Each line below must be printed exactly as it stands.

=== The data ===

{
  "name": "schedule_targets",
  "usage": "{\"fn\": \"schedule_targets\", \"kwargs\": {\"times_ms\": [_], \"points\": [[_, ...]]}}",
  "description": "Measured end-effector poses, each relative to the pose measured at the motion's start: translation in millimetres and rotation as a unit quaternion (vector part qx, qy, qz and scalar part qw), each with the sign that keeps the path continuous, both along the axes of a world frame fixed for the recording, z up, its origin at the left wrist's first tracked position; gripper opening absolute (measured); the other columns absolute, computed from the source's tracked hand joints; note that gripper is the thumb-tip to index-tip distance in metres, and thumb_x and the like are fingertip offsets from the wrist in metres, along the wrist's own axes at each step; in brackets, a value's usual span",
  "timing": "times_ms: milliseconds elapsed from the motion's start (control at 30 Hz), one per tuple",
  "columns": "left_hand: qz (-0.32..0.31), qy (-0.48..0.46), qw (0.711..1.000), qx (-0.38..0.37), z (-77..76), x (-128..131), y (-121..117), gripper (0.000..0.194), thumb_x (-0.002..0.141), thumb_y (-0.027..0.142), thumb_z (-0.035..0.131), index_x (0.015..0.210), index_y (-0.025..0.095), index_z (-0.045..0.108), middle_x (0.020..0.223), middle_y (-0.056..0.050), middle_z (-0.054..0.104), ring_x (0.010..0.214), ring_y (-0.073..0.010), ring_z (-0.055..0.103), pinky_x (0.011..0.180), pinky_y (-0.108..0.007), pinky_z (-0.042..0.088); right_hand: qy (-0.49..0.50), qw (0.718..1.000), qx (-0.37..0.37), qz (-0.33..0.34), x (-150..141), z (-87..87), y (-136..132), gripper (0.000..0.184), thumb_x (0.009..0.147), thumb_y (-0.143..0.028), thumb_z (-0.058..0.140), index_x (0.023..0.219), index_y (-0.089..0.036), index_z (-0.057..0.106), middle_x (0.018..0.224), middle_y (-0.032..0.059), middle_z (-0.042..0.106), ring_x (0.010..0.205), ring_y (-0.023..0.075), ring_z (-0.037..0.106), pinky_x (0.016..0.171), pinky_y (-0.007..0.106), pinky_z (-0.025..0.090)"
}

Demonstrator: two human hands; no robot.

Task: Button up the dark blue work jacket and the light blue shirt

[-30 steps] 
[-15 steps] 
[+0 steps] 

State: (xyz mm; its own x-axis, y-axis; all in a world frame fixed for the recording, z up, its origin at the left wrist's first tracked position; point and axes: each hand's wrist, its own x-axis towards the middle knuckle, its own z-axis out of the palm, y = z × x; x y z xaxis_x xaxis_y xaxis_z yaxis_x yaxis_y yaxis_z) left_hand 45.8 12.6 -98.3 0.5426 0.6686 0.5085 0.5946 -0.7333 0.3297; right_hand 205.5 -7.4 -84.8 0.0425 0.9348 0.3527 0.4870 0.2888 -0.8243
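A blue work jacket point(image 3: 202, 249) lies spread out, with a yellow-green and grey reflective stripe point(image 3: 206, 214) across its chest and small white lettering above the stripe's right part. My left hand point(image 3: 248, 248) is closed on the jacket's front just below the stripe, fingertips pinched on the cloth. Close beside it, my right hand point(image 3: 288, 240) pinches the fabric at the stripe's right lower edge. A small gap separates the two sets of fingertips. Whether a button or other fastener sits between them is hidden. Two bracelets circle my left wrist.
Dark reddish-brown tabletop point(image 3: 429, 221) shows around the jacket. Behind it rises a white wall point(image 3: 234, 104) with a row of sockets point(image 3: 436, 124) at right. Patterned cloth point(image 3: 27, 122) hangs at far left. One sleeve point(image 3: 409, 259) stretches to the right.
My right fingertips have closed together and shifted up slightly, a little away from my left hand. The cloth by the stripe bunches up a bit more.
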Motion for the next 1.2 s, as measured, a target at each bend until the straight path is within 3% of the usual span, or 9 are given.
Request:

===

• Answer box:
{
  "name": "schedule_targets",
  "usage": "{\"fn\": \"schedule_targets\", \"kwargs\": {\"times_ms\": [_], \"points\": [[_, ...]]}}",
  "description": "Measured end-effector poses, each relative to the pose measured at the motion's start: translation in millimetres and rotation as a unit quaternion (vector part qx, qy, qz and scalar part qw), each with the sign that keeps the path continuous, both along the axes of a world frame fixed for the recording, z up, its origin at the left wrist's first tracked position; gripper opening absolute (measured); the other columns absolute, computed from the source's tracked hand joints; note that gripper is the thumb-tip to index-tip distance in metres, and thumb_x and the like are fingertip offsets from the wrist in metres, along the wrist's own axes at each step; in brackets, a value's usual span",
  "timing": "times_ms: milliseconds elapsed from the motion's start (control at 30 Hz), one per tuple",
  "columns": "left_hand: qz (-0.32..0.31), qy (-0.48..0.46), qw (0.711..1.000), qx (-0.38..0.37), z (-77..76), x (-128..131), y (-121..117), gripper (0.000..0.194), thumb_x (-0.002..0.141), thumb_y (-0.027..0.142), thumb_z (-0.035..0.131), index_x (0.015..0.210), index_y (-0.025..0.095), index_z (-0.045..0.108), middle_x (0.020..0.223), middle_y (-0.056..0.050), middle_z (-0.054..0.104), ring_x (0.010..0.214), ring_y (-0.073..0.010), ring_z (-0.055..0.103), pinky_x (0.011..0.180), pinky_y (-0.108..0.007), pinky_z (-0.042..0.088); right_hand: qy (-0.49..0.50), qw (0.718..1.000), qx (-0.37..0.37), qz (-0.33..0.34), x (-150..141), z (-87..87), y (-136..132), gripper (0.000..0.184), thumb_x (0.009..0.147), thumb_y (-0.143..0.028), thumb_z (-0.058..0.140), index_x (0.023..0.219), index_y (-0.089..0.036), index_z (-0.057..0.106), middle_x (0.018..0.224), middle_y (-0.032..0.059), middle_z (-0.042..0.106), ring_x (0.010..0.205), ring_y (-0.023..0.075), ring_z (-0.037..0.106), pinky_x (0.016..0.171), pinky_y (-0.007..0.106), pinky_z (-0.025..0.090)"
}

Demonstrator: two human hands; no robot.

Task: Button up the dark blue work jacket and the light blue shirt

[-30 steps] 
[-15 steps] 
[+0 steps] 

State: (xyz mm; its own x-axis, y-axis; all in a world frame fixed for the recording, z up, its origin at the left wrist's first tracked position; point and axes: each hand's wrist, its own x-axis towards the middle knuckle, its own z-axis out of the palm, y = z × x; x y z xaxis_x xaxis_y xaxis_z yaxis_x yaxis_y yaxis_z) left_hand 45.8 12.6 -98.3 0.5426 0.6686 0.5085 0.5946 -0.7333 0.3297; right_hand 205.5 -7.4 -84.8 0.0425 0.9348 0.3527 0.4870 0.2888 -0.8243
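A blue work jacket point(image 3: 202, 249) lies spread out, with a yellow-green and grey reflective stripe point(image 3: 206, 214) across its chest and small white lettering above the stripe's right part. My left hand point(image 3: 248, 248) is closed on the jacket's front just below the stripe, fingertips pinched on the cloth. Close beside it, my right hand point(image 3: 288, 240) pinches the fabric at the stripe's right lower edge. A small gap separates the two sets of fingertips. Whether a button or other fastener sits between them is hidden. Two bracelets circle my left wrist.
Dark reddish-brown tabletop point(image 3: 429, 221) shows around the jacket. Behind it rises a white wall point(image 3: 234, 104) with a row of sockets point(image 3: 436, 124) at right. Patterned cloth point(image 3: 27, 122) hangs at far left. One sleeve point(image 3: 409, 259) stretches to the right.
My right fingertips have closed together and shifted up slightly, a little away from my left hand. The cloth by the stripe bunches up a bit more.
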Motion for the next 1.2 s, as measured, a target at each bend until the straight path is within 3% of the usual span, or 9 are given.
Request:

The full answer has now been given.